:: REQUIRED ACTION ::
Word for word, quote the lines from the one containing "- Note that" to the end of the entries below, including both. Leave pictures out.

Collection entries:

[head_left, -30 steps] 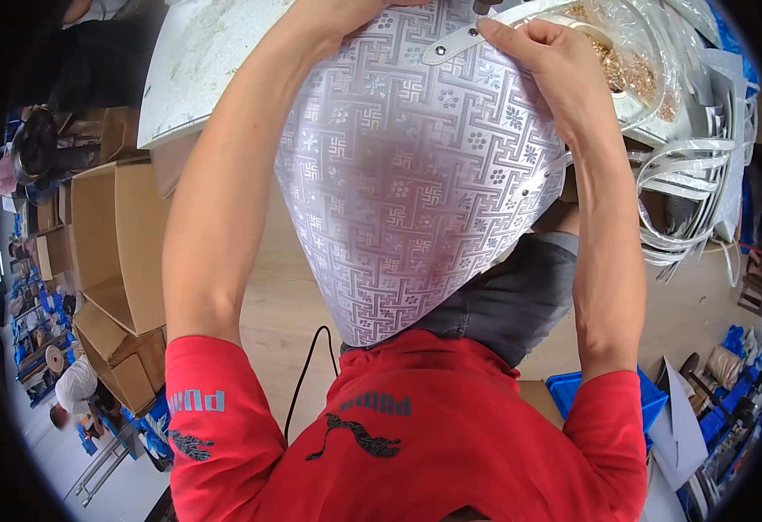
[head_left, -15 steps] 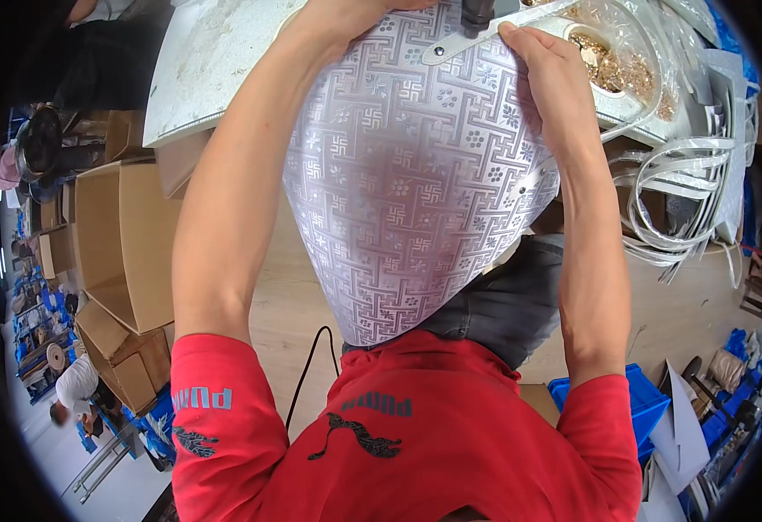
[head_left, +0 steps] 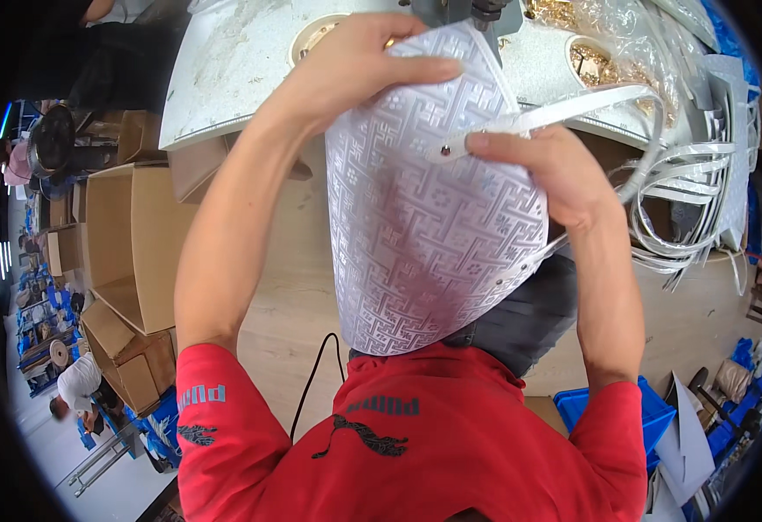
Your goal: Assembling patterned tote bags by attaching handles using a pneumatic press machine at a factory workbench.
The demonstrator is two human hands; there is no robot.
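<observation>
A shiny silver-lilac patterned panel (head_left: 416,235), of sheet material and curved, hangs between my forearms and reaches down to my lap. My left hand (head_left: 359,65) grips its upper left edge, thumb on the face and fingers behind. At the panel's right side my right hand (head_left: 559,170) is closed on it, thumb pressing beside the end of a white strap (head_left: 572,111). A small metal rivet (head_left: 445,150) shows in that strap end. The strap loops off to the right. More rivets sit along the panel's lower right edge. A dark machine head (head_left: 488,10) stands just beyond the panel's top corner.
The white worktable (head_left: 224,83) has round recesses, and one at the right holds gold-coloured small parts (head_left: 598,68). Coiled white straps (head_left: 668,204) hang off its right side. Cardboard boxes (head_left: 156,248) stand at the left, a blue crate (head_left: 659,418) at the lower right. Another person (head_left: 80,383) is far left.
The panel has come back from under the machine head toward me, its top corner now showing. Both hands moved nearer with it, and my left thumb now lies across the panel.
</observation>
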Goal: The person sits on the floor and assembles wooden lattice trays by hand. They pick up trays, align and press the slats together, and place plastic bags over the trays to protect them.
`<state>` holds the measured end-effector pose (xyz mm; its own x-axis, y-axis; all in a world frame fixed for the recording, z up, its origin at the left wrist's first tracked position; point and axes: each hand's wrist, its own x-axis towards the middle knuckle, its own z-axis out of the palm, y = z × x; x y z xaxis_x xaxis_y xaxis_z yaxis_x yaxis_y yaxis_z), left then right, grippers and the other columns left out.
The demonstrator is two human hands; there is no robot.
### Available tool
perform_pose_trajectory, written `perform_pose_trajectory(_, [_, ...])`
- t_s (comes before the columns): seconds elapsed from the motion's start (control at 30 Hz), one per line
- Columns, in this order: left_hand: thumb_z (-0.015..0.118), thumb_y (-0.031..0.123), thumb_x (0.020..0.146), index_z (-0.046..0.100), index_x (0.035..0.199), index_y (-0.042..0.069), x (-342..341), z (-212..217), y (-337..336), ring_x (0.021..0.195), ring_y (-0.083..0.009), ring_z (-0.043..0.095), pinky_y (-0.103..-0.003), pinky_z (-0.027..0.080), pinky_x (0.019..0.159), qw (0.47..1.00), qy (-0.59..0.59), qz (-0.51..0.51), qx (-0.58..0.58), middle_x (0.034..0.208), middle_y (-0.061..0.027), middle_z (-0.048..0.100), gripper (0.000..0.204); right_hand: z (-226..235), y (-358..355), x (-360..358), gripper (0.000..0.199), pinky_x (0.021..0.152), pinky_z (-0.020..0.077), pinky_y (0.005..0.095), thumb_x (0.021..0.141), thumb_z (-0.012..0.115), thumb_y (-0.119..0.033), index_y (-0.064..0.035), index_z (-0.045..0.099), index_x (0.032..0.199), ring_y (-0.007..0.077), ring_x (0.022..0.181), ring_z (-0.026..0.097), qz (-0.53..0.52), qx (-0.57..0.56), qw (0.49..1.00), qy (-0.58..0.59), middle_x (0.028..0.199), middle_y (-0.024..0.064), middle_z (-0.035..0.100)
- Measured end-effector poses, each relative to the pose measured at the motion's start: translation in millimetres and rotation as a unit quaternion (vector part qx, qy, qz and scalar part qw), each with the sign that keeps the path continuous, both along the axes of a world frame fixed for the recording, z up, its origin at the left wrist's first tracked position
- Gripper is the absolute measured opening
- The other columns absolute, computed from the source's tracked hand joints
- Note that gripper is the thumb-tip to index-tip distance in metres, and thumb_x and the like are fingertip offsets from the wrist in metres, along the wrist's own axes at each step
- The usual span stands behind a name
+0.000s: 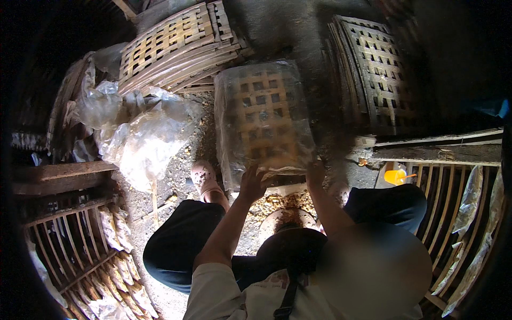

:: ANSWER TO THIS EXERCISE ::
- Note that gripper is the thumb-tip to index-tip distance in metres, and thumb_x and the like are fingertip offsets from the wrist in metres, along the wrist's own axes at each step
- The usual span stands behind a name
+0.000s: 

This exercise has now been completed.